Only an exact repeat of the listing, without its images, counts as the answer.

## DATA SECTION
+++

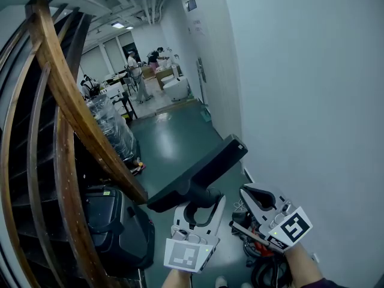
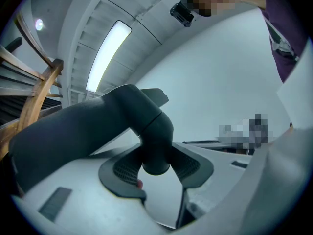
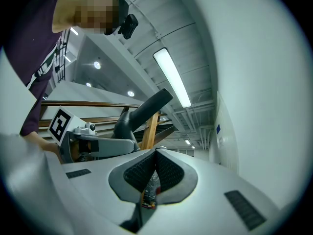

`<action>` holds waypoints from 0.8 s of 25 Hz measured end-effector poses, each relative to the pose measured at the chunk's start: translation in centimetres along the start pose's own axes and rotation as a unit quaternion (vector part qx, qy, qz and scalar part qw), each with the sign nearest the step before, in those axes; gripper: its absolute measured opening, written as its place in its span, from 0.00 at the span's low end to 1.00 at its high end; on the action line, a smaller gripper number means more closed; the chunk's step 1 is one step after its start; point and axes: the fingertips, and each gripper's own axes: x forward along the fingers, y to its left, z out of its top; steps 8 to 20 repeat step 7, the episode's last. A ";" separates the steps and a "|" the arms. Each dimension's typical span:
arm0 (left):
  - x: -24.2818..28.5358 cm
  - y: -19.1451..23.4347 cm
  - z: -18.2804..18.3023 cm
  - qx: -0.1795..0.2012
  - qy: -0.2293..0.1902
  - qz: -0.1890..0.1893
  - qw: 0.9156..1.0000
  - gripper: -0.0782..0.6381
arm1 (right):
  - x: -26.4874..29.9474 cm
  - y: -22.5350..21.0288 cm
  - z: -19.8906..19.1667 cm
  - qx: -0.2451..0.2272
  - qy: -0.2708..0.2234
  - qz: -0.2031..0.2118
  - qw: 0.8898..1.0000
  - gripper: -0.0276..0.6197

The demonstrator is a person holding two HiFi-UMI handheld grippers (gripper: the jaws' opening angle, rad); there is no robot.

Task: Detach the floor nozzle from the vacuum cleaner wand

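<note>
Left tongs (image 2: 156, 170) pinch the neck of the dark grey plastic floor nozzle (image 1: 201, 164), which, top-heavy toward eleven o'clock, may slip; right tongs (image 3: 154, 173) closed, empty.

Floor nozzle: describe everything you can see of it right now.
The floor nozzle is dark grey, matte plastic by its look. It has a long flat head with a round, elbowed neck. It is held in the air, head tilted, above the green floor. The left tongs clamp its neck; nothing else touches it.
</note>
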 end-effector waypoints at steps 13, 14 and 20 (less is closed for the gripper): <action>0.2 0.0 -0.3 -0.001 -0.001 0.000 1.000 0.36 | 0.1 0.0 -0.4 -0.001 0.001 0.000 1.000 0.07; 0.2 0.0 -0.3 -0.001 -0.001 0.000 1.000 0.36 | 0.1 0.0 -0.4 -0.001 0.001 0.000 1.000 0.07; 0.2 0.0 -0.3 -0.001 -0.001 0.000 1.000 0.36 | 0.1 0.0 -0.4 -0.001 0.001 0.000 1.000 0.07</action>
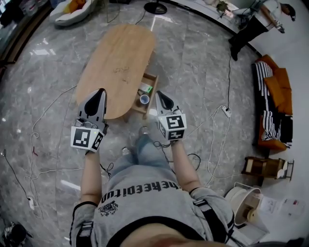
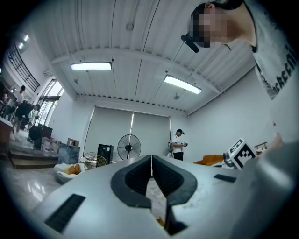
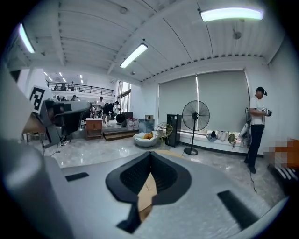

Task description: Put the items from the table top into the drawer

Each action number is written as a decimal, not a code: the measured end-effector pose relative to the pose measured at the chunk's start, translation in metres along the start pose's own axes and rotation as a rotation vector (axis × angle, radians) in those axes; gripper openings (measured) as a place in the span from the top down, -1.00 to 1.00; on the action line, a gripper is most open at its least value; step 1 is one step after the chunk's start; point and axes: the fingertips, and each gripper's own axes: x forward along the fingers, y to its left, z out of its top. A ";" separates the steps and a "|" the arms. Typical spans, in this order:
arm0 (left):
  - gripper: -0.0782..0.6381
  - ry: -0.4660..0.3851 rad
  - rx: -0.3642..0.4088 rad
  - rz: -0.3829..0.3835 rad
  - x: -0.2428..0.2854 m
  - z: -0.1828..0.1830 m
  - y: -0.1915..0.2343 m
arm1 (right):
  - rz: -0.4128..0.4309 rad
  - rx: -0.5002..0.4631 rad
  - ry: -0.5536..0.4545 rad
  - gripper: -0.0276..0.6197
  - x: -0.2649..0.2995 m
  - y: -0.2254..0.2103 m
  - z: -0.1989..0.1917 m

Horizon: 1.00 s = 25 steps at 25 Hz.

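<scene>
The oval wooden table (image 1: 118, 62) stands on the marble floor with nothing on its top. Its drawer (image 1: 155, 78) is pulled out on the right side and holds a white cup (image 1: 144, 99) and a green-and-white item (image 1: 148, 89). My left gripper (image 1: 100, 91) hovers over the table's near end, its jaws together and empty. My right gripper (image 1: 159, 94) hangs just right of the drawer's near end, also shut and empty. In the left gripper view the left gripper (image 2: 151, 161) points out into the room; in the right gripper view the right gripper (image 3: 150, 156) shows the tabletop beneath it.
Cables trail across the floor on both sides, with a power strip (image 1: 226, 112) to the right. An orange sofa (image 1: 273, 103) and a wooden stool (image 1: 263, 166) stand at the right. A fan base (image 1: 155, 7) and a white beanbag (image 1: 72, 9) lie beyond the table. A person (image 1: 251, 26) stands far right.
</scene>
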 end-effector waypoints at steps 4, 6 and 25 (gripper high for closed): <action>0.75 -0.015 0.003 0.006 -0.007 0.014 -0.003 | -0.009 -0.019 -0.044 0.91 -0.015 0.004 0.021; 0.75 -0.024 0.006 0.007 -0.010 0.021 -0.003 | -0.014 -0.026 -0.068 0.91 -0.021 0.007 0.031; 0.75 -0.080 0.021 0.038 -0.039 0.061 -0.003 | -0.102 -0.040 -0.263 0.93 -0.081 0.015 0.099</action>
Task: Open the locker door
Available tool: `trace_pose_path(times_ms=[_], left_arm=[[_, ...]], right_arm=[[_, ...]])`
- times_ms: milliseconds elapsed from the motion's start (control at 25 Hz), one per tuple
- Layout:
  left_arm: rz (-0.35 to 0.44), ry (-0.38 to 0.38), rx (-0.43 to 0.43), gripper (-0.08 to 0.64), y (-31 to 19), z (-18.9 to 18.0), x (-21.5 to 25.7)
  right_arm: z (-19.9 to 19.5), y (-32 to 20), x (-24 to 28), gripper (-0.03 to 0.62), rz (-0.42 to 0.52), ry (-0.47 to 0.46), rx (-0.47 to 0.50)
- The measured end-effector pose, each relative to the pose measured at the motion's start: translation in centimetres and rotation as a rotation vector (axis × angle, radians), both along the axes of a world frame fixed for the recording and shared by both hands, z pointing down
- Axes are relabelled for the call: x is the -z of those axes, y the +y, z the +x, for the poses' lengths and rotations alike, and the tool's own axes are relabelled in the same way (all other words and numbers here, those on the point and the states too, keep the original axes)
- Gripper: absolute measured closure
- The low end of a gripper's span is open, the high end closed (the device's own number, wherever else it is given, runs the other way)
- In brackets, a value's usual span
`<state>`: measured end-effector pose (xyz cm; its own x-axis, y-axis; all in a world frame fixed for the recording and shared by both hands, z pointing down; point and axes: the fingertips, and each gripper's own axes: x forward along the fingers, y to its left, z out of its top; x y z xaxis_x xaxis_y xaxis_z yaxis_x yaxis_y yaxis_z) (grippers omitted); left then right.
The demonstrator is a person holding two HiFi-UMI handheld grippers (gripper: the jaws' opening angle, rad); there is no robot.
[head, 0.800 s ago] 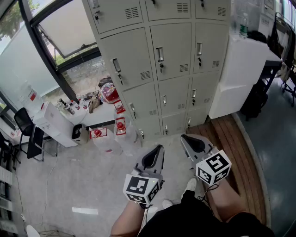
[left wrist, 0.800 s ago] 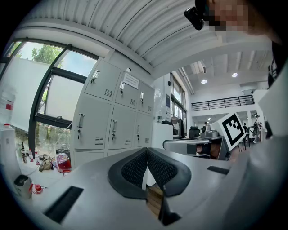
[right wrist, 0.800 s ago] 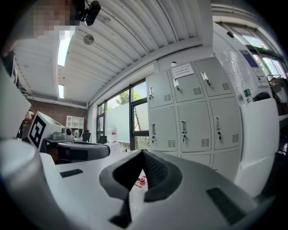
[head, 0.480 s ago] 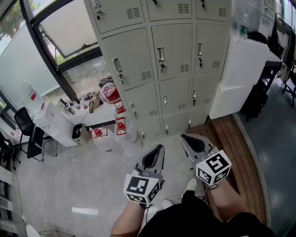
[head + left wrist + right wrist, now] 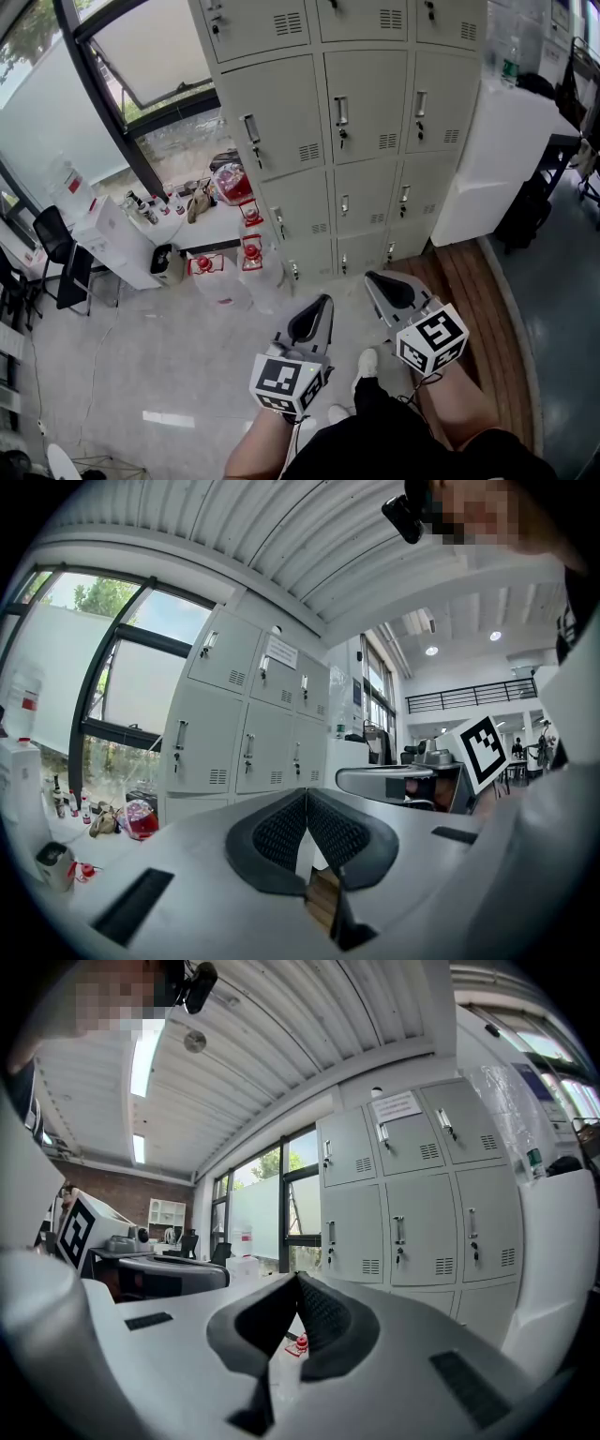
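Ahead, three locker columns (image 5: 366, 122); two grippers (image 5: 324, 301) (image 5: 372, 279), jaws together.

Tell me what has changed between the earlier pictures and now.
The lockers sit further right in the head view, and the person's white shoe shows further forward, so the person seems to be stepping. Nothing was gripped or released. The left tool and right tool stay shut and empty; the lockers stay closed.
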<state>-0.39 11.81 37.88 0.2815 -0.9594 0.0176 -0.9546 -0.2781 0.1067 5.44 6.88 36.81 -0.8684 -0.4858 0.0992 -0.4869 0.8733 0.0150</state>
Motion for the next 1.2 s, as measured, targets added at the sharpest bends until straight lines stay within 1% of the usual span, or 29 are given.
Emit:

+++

## RESULT
`<action>` holds waypoints from 0.8 s of 25 Hz measured end-effector poses, each relative to the pose measured at the chunk's start: translation in centimetres along the start pose's own axes and rotation as a unit quaternion (vector part qx, qy, qz and scalar part qw), each with the sign nearest the step before, in those axes; gripper: its absolute measured opening, written as its place in its span, from 0.00 at the span's low end to 1.00 at its high end; on the action line, a smaller gripper number means more closed; the chunk's step 1 is one step after its start; point and axes: the fingertips, and each gripper's own axes: x forward along the fingers, y to its left, z out of its top; steps 8 to 20 repeat step 7, the episode's last. A ";" separates the steps and a "|" the arms. Each dimension's typical span:
arm0 (left):
  - x: -24.2818..28.5358 cm
  - y: -19.1451..23.4347 cm
  - z: -18.2804..18.3023 cm
  - qx: -0.1795..0.2012
  - qy: -0.2293..0.1902
  - qz: -0.1890..0.1893
  - qw: 0.9156..1.0000
  - gripper: -0.0782..0.6381
arm1 (right):
  - x: -26.4874..29.9474 cm
  - y: -22.5350..21.0288 cm
  - z: -19.8906..19.1667 cm
  - qx: -0.2451..0.2272
  - qy: -0.2708..0.2234
  - qz: -0.2031..0.2118
  - qw: 0.8898..1.0000
  - gripper: -0.0276..0.6197

The demonstrator is a person holding two HiFi-UMI handheld grippers (gripper: the jaws' opening angle, rad); there is no robot.

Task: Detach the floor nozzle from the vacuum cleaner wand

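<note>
Left tongs (image 2: 156, 170) pinch the neck of the dark grey plastic floor nozzle (image 1: 201, 164), which, top-heavy toward eleven o'clock, may slip; right tongs (image 3: 154, 173) closed, empty.

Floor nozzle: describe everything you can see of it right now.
The floor nozzle is dark grey, matte plastic by its look. It has a long flat head with a round, elbowed neck. It is held in the air, head tilted, above the green floor. The left tongs clamp its neck; nothing else touches it.
</note>
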 end-effector waypoints at steps 13, 14 and 20 (less is closed for the gripper): <action>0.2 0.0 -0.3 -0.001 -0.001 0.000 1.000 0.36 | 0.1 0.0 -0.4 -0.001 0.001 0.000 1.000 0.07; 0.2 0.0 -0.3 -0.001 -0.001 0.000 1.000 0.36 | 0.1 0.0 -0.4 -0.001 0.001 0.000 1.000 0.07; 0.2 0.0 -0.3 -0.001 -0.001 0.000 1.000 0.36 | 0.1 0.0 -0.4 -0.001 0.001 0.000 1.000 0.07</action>

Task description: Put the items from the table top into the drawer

Each action number is written as a decimal, not a code: the measured end-effector pose relative to the pose measured at the chunk's start, translation in metres along the start pose's own axes and rotation as a rotation vector (axis × angle, radians) in those axes; gripper openings (measured) as a place in the span from the top down, -1.00 to 1.00; on the action line, a gripper is most open at its least value; step 1 is one step after the chunk's start; point and axes: the fingertips, and each gripper's own axes: x forward along the fingers, y to its left, z out of its top. A ";" separates the steps and a "|" the arms. Typical spans, in this order:
arm0 (left):
  - gripper: -0.0782..0.6381
  - ry: -0.4660..0.3851 rad
  - rx: -0.3642..0.4088 rad
  - rz: -0.3829..0.3835 rad
  - x: -0.2428..0.2854 m
  - z: -0.1828..0.1830 m
  - y: -0.1915..0.2343 m
arm1 (right):
  - rz: -0.4128..0.4309 rad
  - rx: -0.5002..0.4631 rad
  - ry: -0.5536..0.4545 rad
  - gripper: -0.0276..0.6197
  - x: -0.2649..0.2995 m
  - y: -0.2254..0.2103 m
  - z: -0.1989..0.1917 m

Horizon: 1.00 s = 25 steps at 25 Hz.

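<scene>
The oval wooden table (image 1: 118, 62) stands on the marble floor with nothing on its top. Its drawer (image 1: 155, 78) is pulled out on the right side and holds a white cup (image 1: 144, 99) and a green-and-white item (image 1: 148, 89). My left gripper (image 1: 100, 91) hovers over the table's near end, its jaws together and empty. My right gripper (image 1: 159, 94) hangs just right of the drawer's near end, also shut and empty. In the left gripper view the left gripper (image 2: 151, 161) points out into the room; in the right gripper view the right gripper (image 3: 150, 156) shows the tabletop beneath it.
Cables trail across the floor on both sides, with a power strip (image 1: 226, 112) to the right. An orange sofa (image 1: 273, 103) and a wooden stool (image 1: 263, 166) stand at the right. A fan base (image 1: 155, 7) and a white beanbag (image 1: 72, 9) lie beyond the table. A person (image 1: 251, 26) stands far right.
</scene>
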 end-effector waypoints at steps 4, 6 and 25 (gripper high for closed): <action>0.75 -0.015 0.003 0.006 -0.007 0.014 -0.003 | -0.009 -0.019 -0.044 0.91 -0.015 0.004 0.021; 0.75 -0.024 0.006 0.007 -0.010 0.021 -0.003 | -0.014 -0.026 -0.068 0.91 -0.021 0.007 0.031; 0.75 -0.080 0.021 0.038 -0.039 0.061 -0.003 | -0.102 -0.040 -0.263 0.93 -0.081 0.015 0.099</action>
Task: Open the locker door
Available tool: `trace_pose_path(times_ms=[_], left_arm=[[_, ...]], right_arm=[[_, ...]])`
- times_ms: milliseconds elapsed from the motion's start (control at 25 Hz), one per tuple
- Layout:
  left_arm: rz (-0.35 to 0.44), ry (-0.38 to 0.38), rx (-0.43 to 0.43), gripper (-0.08 to 0.64), y (-31 to 19), z (-18.9 to 18.0), x (-21.5 to 25.7)
  right_arm: z (-19.9 to 19.5), y (-32 to 20), x (-24 to 28), gripper (-0.03 to 0.62), rz (-0.42 to 0.52), ry (-0.47 to 0.46), rx (-0.47 to 0.50)
- The measured end-effector pose, each relative to the pose measured at the motion's start: translation in centimetres and rotation as a rotation vector (axis × angle, radians), both along the axes of a world frame fixed for the recording and shared by both hands, z pointing down
- Axes are relabelled for the call: x is the -z of those axes, y the +y, z the +x, for the poses' lengths and rotations alike, and the tool's own axes are relabelled in the same way (all other words and numbers here, those on the point and the states too, keep the original axes)
- Gripper: absolute measured closure
- The low end of a gripper's span is open, the high end closed (the device's own number, wherever else it is given, runs the other way)
- In brackets, a value's usual span
`<state>`: measured end-effector pose (xyz cm; its own x-axis, y-axis; all in a world frame fixed for the recording and shared by both hands, z pointing down; point and axes: the fingertips, and each gripper's own axes: x forward along the fingers, y to its left, z out of its top; x y z xaxis_x xaxis_y xaxis_z yaxis_x yaxis_y yaxis_z) (grippers omitted); left then right.
The demonstrator is a person holding two HiFi-UMI handheld grippers (gripper: the jaws' opening angle, rad); there is no robot.
[head, 0.800 s ago] 
[left wrist, 0.800 s ago] 
[right wrist, 0.800 s ago] 
[head, 0.480 s ago] 
[head + left wrist + right wrist, now] 
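Ahead, three locker columns (image 5: 366, 122); two grippers (image 5: 324, 301) (image 5: 372, 279), jaws together.

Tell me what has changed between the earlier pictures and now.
The lockers sit further right in the head view, and the person's white shoe shows further forward, so the person seems to be stepping. Nothing was gripped or released. The left tool and right tool stay shut and empty; the lockers stay closed.
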<state>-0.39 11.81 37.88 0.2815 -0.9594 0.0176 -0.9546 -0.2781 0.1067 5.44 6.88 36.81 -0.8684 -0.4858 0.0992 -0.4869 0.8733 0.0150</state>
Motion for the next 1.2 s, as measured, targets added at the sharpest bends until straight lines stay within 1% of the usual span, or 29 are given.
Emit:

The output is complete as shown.